_Task objective_. What is needed is each line of the data below that holds the string "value".

_Exercise data_.
· · · · ·
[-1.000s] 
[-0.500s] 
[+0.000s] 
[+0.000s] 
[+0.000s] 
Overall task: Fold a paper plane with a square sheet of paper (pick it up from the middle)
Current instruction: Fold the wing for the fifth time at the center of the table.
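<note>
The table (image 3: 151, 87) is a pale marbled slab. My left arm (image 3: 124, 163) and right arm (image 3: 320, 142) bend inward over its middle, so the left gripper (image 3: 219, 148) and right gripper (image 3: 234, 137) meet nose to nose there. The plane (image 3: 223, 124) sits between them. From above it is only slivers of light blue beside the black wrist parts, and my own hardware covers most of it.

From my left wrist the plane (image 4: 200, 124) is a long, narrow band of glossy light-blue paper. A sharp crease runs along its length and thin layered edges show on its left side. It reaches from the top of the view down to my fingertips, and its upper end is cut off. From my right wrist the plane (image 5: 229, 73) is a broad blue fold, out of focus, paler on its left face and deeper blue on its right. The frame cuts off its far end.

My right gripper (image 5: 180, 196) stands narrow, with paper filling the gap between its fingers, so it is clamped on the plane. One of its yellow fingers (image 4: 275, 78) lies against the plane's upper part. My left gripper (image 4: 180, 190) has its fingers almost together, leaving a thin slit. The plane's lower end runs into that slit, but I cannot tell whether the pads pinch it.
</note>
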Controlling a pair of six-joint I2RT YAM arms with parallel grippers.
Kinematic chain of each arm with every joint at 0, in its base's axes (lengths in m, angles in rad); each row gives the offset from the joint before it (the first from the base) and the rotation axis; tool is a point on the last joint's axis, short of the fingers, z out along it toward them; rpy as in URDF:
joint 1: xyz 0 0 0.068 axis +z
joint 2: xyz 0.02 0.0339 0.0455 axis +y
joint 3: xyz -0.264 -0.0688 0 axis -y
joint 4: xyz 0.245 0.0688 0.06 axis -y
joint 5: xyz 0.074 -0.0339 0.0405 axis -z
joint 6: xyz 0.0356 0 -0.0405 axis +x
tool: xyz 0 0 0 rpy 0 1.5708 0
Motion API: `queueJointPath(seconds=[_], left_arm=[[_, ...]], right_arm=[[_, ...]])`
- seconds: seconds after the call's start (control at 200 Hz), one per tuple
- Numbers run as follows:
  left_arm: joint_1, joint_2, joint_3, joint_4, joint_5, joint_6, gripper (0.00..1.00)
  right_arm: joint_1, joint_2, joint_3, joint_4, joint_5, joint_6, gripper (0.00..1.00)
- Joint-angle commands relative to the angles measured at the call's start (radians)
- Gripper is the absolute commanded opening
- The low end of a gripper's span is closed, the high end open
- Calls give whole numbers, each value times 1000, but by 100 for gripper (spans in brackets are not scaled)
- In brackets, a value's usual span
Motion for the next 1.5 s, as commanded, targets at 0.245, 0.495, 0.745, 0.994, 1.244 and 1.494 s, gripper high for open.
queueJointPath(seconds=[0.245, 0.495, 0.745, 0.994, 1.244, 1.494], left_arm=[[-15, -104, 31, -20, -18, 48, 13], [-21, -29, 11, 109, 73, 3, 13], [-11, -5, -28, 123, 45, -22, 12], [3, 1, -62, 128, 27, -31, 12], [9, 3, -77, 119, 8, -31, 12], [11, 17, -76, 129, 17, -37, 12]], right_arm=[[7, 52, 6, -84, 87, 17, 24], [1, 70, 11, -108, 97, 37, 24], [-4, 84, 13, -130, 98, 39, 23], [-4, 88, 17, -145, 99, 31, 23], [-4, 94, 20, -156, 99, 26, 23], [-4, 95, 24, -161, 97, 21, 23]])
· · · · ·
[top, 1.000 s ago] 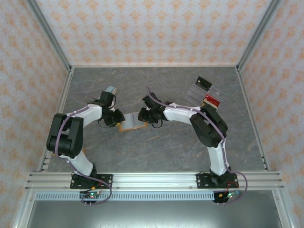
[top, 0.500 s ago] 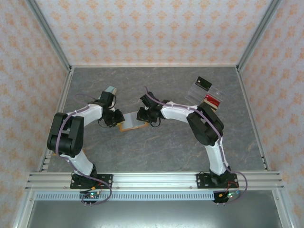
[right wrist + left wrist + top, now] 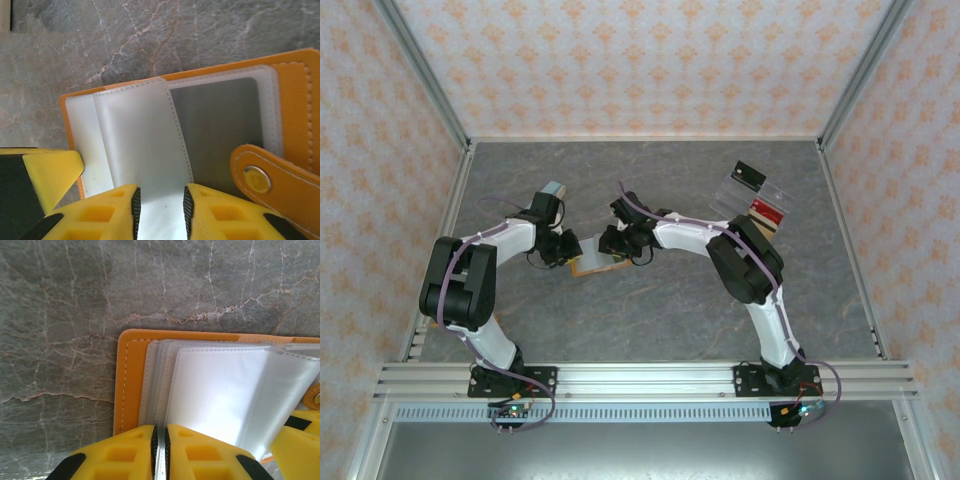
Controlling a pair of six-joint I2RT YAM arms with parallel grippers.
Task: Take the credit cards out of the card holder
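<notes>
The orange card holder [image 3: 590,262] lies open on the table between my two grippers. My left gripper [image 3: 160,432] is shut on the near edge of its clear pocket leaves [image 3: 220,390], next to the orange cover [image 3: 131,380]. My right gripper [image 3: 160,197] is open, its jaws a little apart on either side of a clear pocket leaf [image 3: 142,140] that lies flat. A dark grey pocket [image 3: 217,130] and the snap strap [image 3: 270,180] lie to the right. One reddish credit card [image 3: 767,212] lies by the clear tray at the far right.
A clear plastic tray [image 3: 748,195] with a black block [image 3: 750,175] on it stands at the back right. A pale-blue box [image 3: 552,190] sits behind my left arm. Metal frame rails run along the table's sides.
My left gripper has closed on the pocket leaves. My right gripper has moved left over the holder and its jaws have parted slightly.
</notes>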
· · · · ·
_Solved problem_.
- Calls give whole numbers, each value times 1000, but by 100 for gripper (spans in brackets are not scaled)
- In brackets, a value's usual span

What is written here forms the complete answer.